Face it, your pride and excellence are something that’s been drilled into your head harder by the military, and it doesn’t retire after your get out. Take a look at your closet. Are all your hanging items facing in the same direction? Do you still fold your shirts and underwear the way you were taught in boot camp? We strive to do things at a level of excellence and perfection at a level above our civilian counterparts and then get sassy with them when they fall short of our expectations handed down through our military programming for doing it well and doing it right the first time.

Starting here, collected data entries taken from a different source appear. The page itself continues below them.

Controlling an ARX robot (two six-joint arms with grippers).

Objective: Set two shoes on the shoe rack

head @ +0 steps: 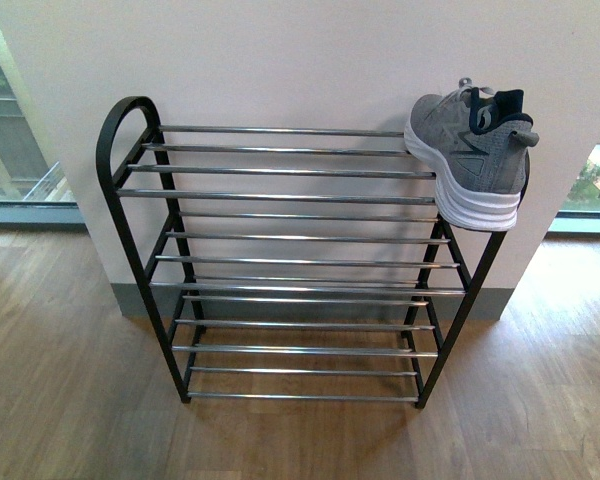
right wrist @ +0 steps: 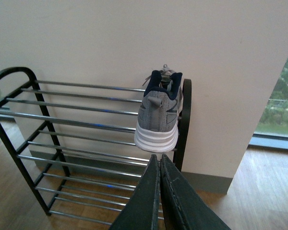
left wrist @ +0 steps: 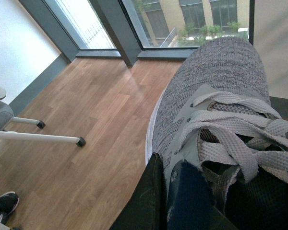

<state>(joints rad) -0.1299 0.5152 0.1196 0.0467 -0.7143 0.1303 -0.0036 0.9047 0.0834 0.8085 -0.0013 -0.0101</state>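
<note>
**One sneaker shelved, the second in the grip**

The shoe rack stands against the white wall in the middle of the front view, on the wooden floor. The first sneaker sits at the upper right of that frame, on the right end of the top shelf. Its toe points at the wall and its heel hangs a little past the front rod. The rest of the top shelf and all the shelves below are bare rods.

Neither arm shows in the front view. The left wrist view shows the left hand clamped on the second sneaker near the collar, behind the laces. The shoe is held up over the floor, away from the rack. The right hand has its fingers pressed together with nothing between them, and it points towards the shelved shoe from a little way off.

I would say the task is about half done and the step in hand is carrying the second shoe over. The next move seems to call for bringing it above the free stretch of top shelf beside the first sneaker. The sole should then settle across at least two rods before the grip lets go. The shelved shoe already overhangs, so a nudge might tip it off.
</note>
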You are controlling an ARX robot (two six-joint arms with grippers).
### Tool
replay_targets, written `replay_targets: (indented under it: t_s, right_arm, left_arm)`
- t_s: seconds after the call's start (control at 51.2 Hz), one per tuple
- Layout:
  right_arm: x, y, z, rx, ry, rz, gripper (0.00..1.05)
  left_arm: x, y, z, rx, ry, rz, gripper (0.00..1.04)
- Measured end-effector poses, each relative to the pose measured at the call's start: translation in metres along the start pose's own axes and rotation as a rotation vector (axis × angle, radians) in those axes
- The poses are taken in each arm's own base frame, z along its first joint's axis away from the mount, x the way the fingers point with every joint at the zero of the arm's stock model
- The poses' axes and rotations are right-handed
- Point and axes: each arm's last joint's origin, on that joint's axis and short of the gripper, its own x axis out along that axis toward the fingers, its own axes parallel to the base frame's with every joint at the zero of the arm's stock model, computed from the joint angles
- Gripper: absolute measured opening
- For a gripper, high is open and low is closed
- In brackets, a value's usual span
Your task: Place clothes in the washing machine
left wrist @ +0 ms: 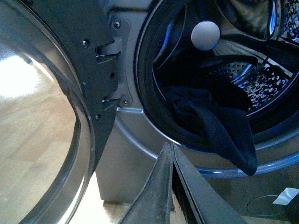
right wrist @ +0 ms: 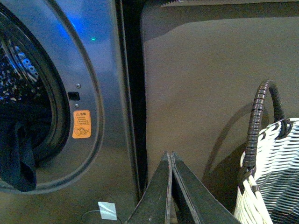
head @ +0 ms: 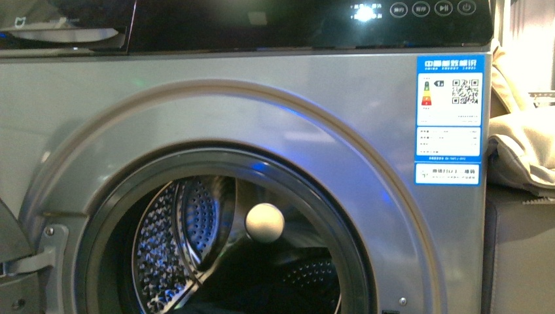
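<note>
Basically one dark garment [left wrist: 219, 123] visible, soft and limp, light, lying in the drum with a fold draped out over the lower rim of the washing machine [head: 262, 111]; best pinched at that hanging fold and pushed inward. Left gripper [left wrist: 170, 154] and right gripper [right wrist: 169, 161] both closed, holding nothing; one white woven basket [right wrist: 271, 182] beside the right one, contents not visible.
</note>
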Motion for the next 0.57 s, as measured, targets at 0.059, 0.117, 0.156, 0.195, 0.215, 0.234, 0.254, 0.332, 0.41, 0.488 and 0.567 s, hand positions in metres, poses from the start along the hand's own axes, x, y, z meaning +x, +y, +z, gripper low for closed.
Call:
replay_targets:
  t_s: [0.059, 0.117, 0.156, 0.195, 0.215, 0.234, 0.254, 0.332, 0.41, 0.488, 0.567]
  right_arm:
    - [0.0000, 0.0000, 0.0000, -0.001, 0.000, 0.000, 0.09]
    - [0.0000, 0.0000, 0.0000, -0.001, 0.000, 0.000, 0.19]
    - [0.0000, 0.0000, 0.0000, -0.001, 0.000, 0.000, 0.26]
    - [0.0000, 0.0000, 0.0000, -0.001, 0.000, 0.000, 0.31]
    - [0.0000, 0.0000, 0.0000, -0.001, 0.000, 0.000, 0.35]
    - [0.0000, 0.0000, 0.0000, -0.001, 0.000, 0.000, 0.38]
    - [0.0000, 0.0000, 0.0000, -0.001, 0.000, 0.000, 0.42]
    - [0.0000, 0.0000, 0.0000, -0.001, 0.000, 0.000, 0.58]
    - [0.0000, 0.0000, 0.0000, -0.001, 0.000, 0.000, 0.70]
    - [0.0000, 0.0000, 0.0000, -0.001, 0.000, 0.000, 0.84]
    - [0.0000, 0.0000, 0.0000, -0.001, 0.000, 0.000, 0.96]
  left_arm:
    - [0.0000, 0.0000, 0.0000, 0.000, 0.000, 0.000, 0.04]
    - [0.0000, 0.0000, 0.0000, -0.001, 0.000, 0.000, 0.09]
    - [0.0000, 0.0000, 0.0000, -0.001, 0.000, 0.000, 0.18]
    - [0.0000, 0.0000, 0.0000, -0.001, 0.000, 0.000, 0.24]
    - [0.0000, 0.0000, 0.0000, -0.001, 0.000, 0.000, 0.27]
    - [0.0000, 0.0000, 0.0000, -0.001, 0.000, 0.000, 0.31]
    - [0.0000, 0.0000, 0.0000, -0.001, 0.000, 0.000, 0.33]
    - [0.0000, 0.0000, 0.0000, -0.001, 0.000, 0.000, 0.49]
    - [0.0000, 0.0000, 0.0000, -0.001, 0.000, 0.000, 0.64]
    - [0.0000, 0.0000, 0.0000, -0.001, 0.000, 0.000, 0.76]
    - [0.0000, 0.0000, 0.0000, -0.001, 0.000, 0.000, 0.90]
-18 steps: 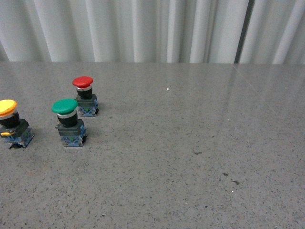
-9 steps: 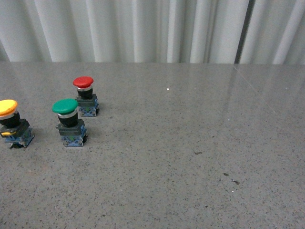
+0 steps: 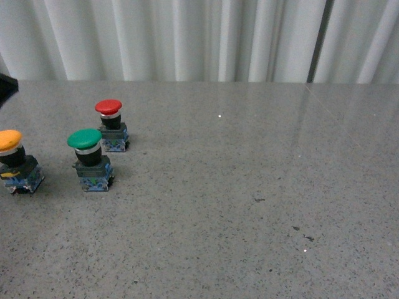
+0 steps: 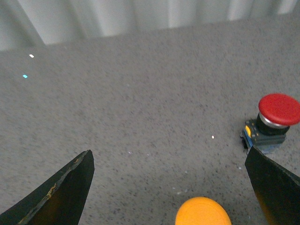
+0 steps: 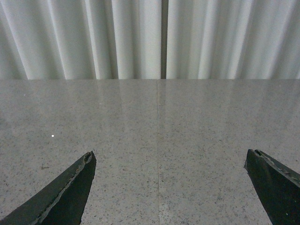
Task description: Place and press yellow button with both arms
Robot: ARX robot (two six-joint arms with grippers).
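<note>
Left arm [image 3: 6,87] now edges into front view; left gripper [image 4: 168,157] wide open, empty, near yellow button [image 4: 203,213]; right gripper [image 5: 168,157] wide open, empty

— Where's the yellow button [image 3: 11,159]?
— Far left in the front view. It stands upright on its blue-grey base, with an orange-yellow cap, a silver collar and a black body.
— And the arms?
— The left gripper [image 4: 168,157] hangs above the cap, black fingers spread wide and not touching it. The right gripper [image 5: 169,153] is spread just as wide.
</note>
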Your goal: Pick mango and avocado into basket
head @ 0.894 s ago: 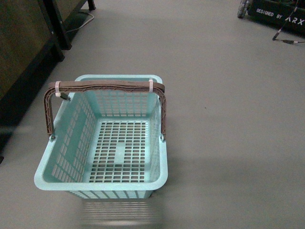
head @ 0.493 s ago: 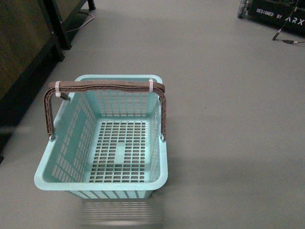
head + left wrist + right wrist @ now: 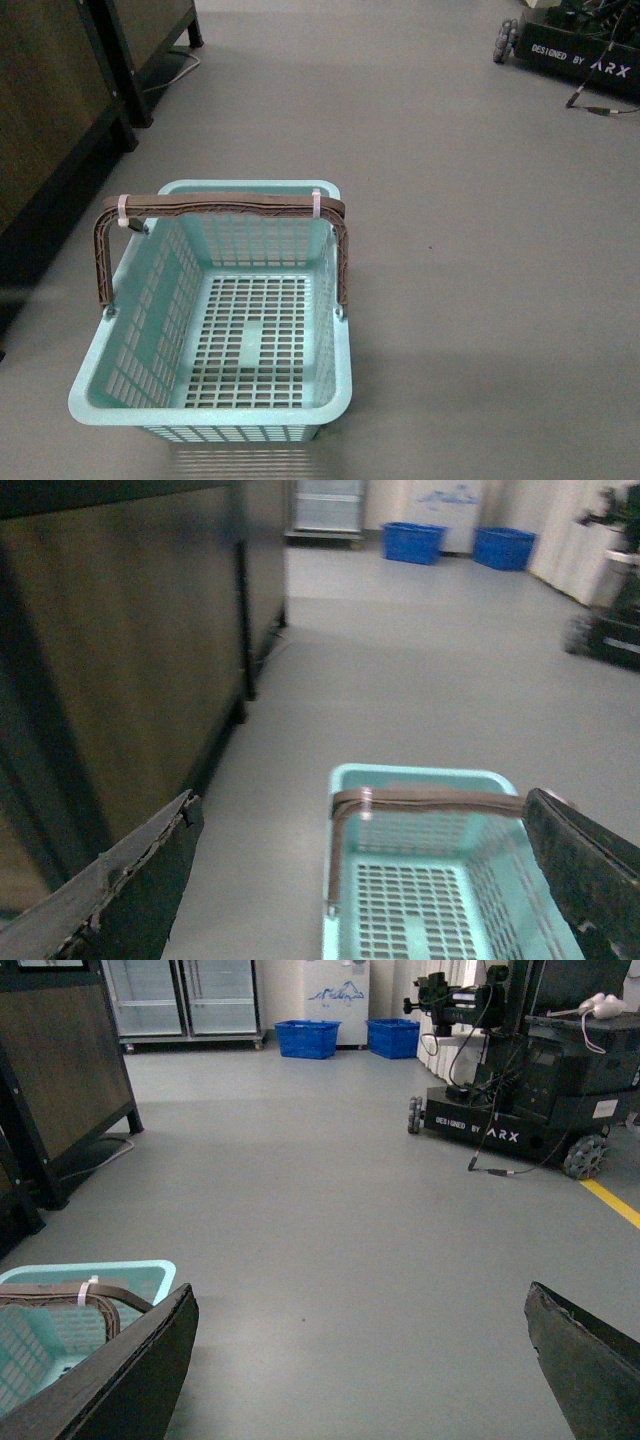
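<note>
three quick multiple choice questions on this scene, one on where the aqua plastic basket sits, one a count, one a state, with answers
1. Where does the light blue slotted plastic basket stand?
A. on a table
B. on the grey floor, with a dark wooden cabinet further left in the front view
C. on a black cart

2. How many white zip ties show on its brown handles in the front view?
A. one
B. two
C. four

3. What lies inside the basket?
A. a mango
B. an avocado
C. nothing

Answers:
1 B, bare floor surrounds it on every visible side.
2 B, one tie shows near each end of the handles' top bar.
3 C, its whole slotted bottom shows bare.
</note>
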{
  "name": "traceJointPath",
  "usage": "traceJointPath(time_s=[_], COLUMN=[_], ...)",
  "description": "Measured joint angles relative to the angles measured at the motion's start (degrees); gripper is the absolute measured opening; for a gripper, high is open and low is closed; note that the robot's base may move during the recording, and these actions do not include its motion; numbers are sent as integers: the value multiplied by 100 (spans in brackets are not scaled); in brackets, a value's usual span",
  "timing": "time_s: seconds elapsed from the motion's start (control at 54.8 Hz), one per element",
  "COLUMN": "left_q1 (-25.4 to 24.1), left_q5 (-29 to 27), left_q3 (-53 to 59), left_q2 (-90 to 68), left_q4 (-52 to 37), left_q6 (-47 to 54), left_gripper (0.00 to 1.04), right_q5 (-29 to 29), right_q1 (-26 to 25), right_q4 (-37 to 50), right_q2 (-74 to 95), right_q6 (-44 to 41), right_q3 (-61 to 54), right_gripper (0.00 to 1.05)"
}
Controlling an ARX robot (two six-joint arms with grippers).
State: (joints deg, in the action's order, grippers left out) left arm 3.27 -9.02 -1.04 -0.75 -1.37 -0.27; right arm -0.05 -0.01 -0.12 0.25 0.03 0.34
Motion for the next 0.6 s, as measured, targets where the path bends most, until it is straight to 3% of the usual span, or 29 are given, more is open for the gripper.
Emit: traceJointPath(time_s=[0.037,0.11,0.274,0.493,0.602], left_q1=[149,111,-146,260,442], left_q5=[-599,-782,-431,352,487], left_q3=[0,-13,-555,-2446,-2905], left_q2=[-52,-417,-2741,-7152,-8721], left_q4=[-48,-173,-833,-2109,-2649], left_q6=[-63,-254,-1716,-4398,-5204], left_gripper=[97,97,97,97,97], right_q5=[2,0,0,0,0], right_q1=[0,0,0,0,0], right_q4=[0,0,0,0,0], right_q2=[0,0,0,0,0], right_q6=[0,0,0,0,0], right_q3=[0,0,0,0,0], right_gripper=[97,97,97,97,97])
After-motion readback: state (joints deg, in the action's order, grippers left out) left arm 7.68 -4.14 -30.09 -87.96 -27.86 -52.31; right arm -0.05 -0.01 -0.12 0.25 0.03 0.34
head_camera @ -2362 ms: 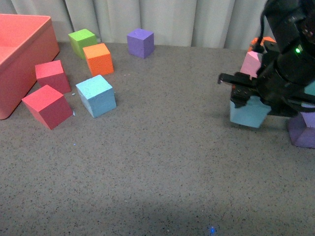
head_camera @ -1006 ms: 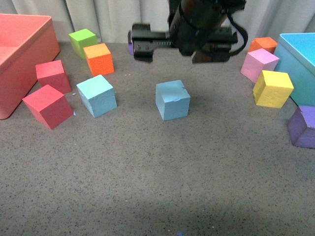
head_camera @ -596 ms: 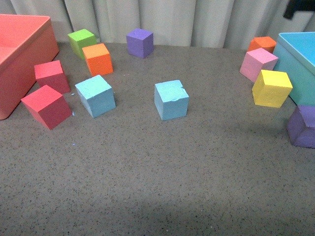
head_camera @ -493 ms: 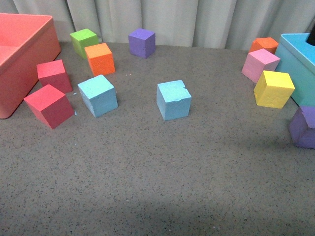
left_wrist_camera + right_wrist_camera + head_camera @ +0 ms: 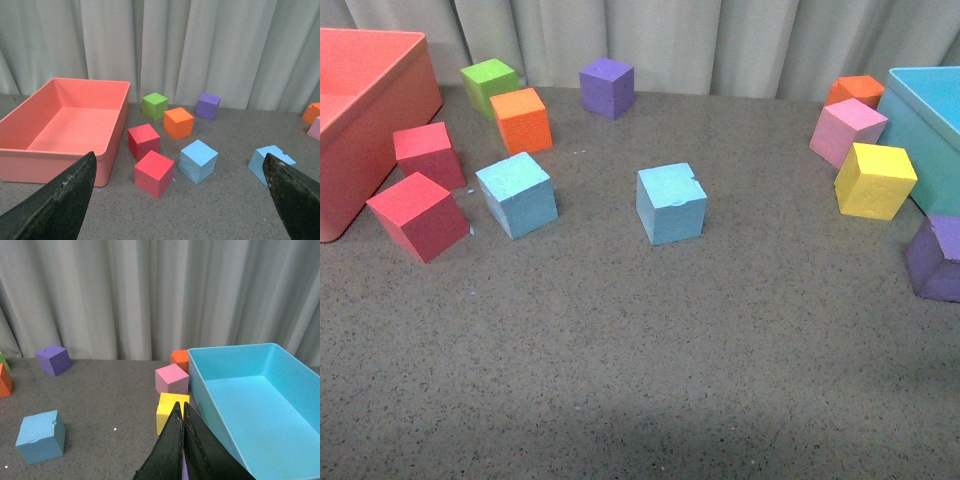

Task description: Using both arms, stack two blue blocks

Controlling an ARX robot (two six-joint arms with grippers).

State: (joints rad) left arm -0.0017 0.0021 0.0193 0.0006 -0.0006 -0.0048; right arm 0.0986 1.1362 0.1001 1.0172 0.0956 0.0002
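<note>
Two blue blocks rest apart on the grey table: one near the middle and one to its left, beside the red cubes. The left wrist view shows both, the left block and the middle block partly behind a black finger. My left gripper is open, fingers wide at the frame's edges, well back from the blocks with nothing between them. My right gripper is shut on nothing, tips over the yellow cube, with a blue block far off. Neither arm shows in the front view.
A coral bin stands at far left, a turquoise bin at far right. Scattered cubes: two red, green, orange, purple at the back; orange, pink, yellow and purple on the right.
The right arm carried a blue block from the right side to the table's middle, let it go and drew back out of the front view. The block now rests alone.
</note>
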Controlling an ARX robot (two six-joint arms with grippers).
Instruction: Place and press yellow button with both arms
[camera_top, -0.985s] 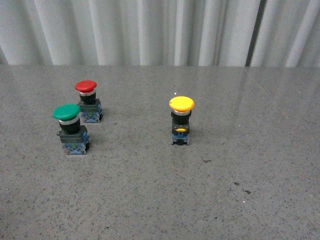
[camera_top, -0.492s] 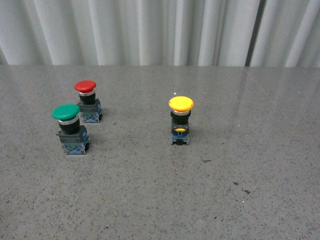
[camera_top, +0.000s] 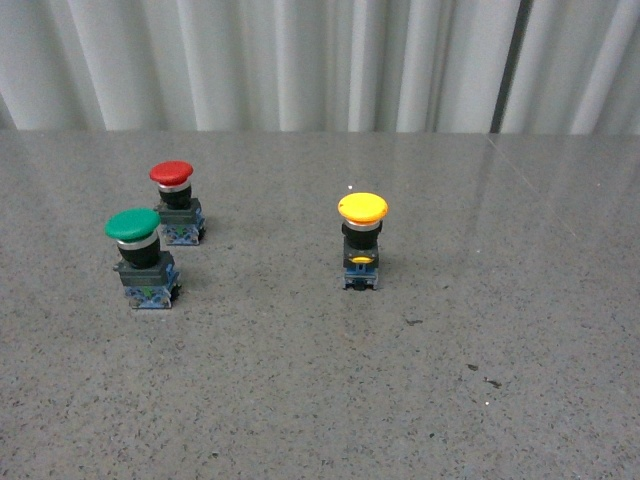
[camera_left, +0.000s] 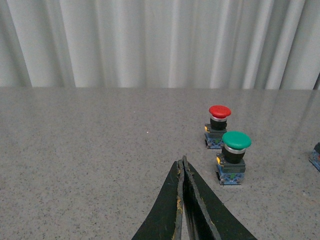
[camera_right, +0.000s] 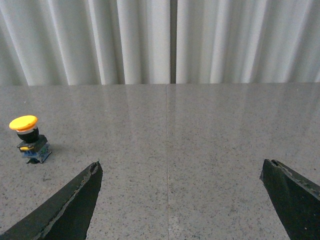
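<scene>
Holds right gripper (camera_right: 181, 167) wide to grab yellow button (camera_right: 29, 137) standing outside its fingers, left gripper (camera_left: 183, 161) pinched empty, likely for pressing.

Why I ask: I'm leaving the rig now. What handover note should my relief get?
Left pincer: shut, nothing in it.
Right pincer: open wide, empty.
Yellow mushroom-capped push-button switch: upright on the grey speckled table, standing apart from the red-capped switch and the green-capped switch, which sit together toward the robot's left.
Done: nothing visible; neither pincer touches the yellow switch, and no arm shows in the front view.
Left: grasp and place it, then press its cap, using both arms.
</scene>
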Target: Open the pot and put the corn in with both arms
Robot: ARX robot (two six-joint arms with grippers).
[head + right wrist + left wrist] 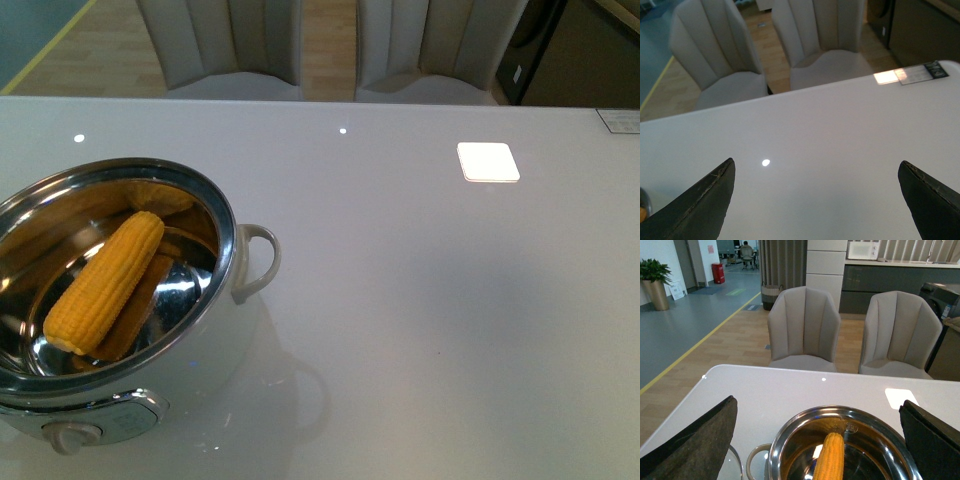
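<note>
The yellow husked corn cob (106, 281) lies slanted inside the lidless white steel-lined electric pot (225, 330), so the job looks done; the left gripper (820, 440) above the pot and the right gripper (815, 200) over the bare white table (450, 300) both have jaws spread wide, holding nothing.

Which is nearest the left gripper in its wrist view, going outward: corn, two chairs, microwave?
1. Corn, in the pot under the open left gripper.
2. Two chairs, past the table edge; too close to rank.
3. Microwave, on the back counter.
</note>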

What do we do to remedy this? Try to help others see why you do things the way you do by constructively explaining to them. Your constant drive of excellence is a positive and productive way can help develop a culture of higher standards in your new workplace that can become a standard practice of improvement.
5. You are accused of not talking enough.
Open and honest conversation is something that is normal in the military. We have turned everything into an acronym and have analogies for every other item, verb, and action ever created. Blue falcon, anyone? We can be so blunt about what we think and feel while in the service, mostly because they can’t, or perhaps won’t, get rid of you for your mouth. The civilian world, however, will drop you like a hot sack of rocks for saying anything that hurts the sensitive snowflake feelings of our co-workers. We limit our talking to other people and internalize our thoughts, opinions, and ideas in the effort to preserve ourselves rather than trying to speak like the rest of society and show our ability to adapt.
What do we do to remedy this? It’s hard to open up and spill your guts to other people in a way that won’t scare the hell out of them. Practice writing down your thoughts and then rewriting them in ways that sound slightly more delicate. Be deliberate and give sincere thought to what you say to people and how you say it. It’s very easy to come off condescending to your civilian counterparts from your military demeanor.
As humans, we often become creatures of habit and maintain specific ways of interacting with people and how you do things. It’s so easy and mindless to continue down the path we started ourselves on, but just as easy to offend others or alienate ourselves from the rest of the world by driving along on autopilot. Making a sincere and deliberate effort to improve small areas in your life can have an immense impact on your interactions with others and build positive relationships after the military. You are only hurting yourself and the potential friendships you could have with others. You are the only one who is responsible for your quality of life, and this is limited by the efforts you are willing to make to improve your day to day life.